Instructions to follow => Quote from the first line below through the line that contains "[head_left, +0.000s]", both included, and leave the pictures out.

Dataset extract =>

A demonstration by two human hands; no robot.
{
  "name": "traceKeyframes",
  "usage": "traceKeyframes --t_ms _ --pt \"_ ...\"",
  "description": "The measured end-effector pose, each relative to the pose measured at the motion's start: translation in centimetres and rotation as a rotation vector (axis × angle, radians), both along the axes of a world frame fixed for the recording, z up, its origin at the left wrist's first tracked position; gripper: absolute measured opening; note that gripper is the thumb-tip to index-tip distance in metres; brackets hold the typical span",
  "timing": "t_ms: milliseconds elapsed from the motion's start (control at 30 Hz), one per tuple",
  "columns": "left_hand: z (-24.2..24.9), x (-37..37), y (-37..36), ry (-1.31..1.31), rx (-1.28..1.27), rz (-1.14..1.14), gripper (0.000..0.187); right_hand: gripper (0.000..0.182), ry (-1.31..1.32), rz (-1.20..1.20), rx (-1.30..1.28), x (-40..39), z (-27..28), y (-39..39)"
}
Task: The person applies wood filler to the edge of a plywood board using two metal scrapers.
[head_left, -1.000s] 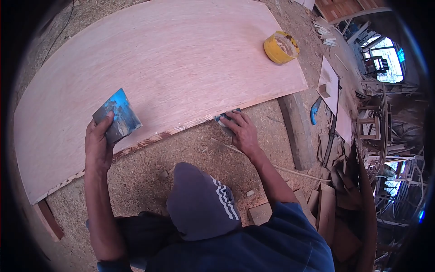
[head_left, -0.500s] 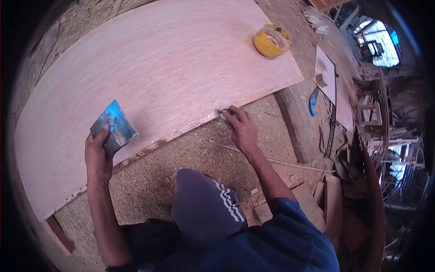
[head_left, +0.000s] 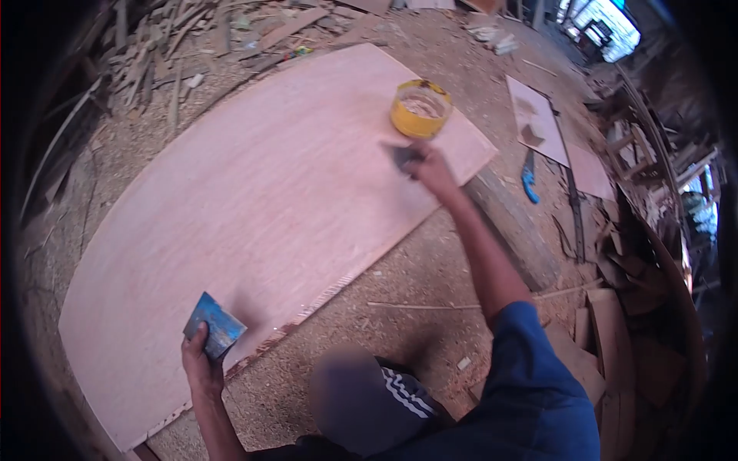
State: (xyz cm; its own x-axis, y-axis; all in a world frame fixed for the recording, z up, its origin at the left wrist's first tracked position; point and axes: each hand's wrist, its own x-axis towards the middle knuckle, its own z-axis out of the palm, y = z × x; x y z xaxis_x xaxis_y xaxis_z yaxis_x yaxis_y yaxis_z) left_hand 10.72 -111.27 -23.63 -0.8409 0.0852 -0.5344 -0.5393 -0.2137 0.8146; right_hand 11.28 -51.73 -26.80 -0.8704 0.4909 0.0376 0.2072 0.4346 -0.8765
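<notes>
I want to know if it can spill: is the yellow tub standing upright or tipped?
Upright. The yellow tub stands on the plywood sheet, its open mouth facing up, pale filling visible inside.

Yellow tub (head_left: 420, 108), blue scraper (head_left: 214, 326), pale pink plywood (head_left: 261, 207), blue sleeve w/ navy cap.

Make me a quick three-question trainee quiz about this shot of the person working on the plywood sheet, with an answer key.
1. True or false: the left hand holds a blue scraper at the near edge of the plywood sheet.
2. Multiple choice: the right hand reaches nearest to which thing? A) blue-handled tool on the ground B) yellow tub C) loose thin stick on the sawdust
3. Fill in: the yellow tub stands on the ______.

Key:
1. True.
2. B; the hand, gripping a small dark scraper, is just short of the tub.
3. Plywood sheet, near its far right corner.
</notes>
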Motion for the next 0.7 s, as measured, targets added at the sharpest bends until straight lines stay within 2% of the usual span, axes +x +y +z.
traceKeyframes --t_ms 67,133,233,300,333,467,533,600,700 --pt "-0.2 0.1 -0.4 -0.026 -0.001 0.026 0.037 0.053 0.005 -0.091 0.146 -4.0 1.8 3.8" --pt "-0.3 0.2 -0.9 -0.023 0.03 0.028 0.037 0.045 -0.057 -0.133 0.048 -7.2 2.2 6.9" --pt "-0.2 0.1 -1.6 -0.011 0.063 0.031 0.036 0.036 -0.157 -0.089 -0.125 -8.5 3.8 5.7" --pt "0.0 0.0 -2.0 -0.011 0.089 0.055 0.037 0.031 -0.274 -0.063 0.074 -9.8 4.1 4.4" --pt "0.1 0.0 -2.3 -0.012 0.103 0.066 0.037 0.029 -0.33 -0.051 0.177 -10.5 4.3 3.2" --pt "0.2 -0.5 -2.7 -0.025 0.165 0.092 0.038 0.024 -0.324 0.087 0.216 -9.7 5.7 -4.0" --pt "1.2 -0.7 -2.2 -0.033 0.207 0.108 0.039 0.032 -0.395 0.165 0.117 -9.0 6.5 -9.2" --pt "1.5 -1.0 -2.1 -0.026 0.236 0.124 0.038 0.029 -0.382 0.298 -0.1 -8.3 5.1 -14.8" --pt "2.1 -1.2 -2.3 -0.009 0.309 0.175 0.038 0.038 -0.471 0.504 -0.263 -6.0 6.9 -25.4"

Solution =>
A demonstration by two human hands; no robot.
{
  "name": "traceKeyframes",
  "usage": "traceKeyframes --t_ms _ --pt \"_ ...\"",
  "description": "The measured end-effector pose, each relative to the pose measured at the motion's start: translation in centimetres and rotation as a rotation vector (axis × angle, radians), both along the axes of a world frame fixed for the recording, z up, its origin at the left wrist's first tracked position; gripper: absolute measured opening; note that gripper is the thumb-tip to index-tip distance in metres; brackets hold the typical span",
  "timing": "t_ms: milliseconds elapsed from the motion's start (control at 30 Hz), one per tuple",
  "columns": "left_hand: z (-24.2..24.9), x (-37..37), y (-37..36), ry (-1.31..1.31), rx (-1.28..1.27), rz (-1.14..1.14), gripper (0.000..0.187); right_hand: gripper (0.000..0.182), ry (-1.31..1.32), rz (-1.20..1.20), rx (-1.30..1.28), x (-40..39), z (-27..28), y (-39..39)"
}
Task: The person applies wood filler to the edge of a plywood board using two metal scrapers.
[head_left, -1.000s] 
[head_left, -0.500s] 
[head_left, +0.000s] 

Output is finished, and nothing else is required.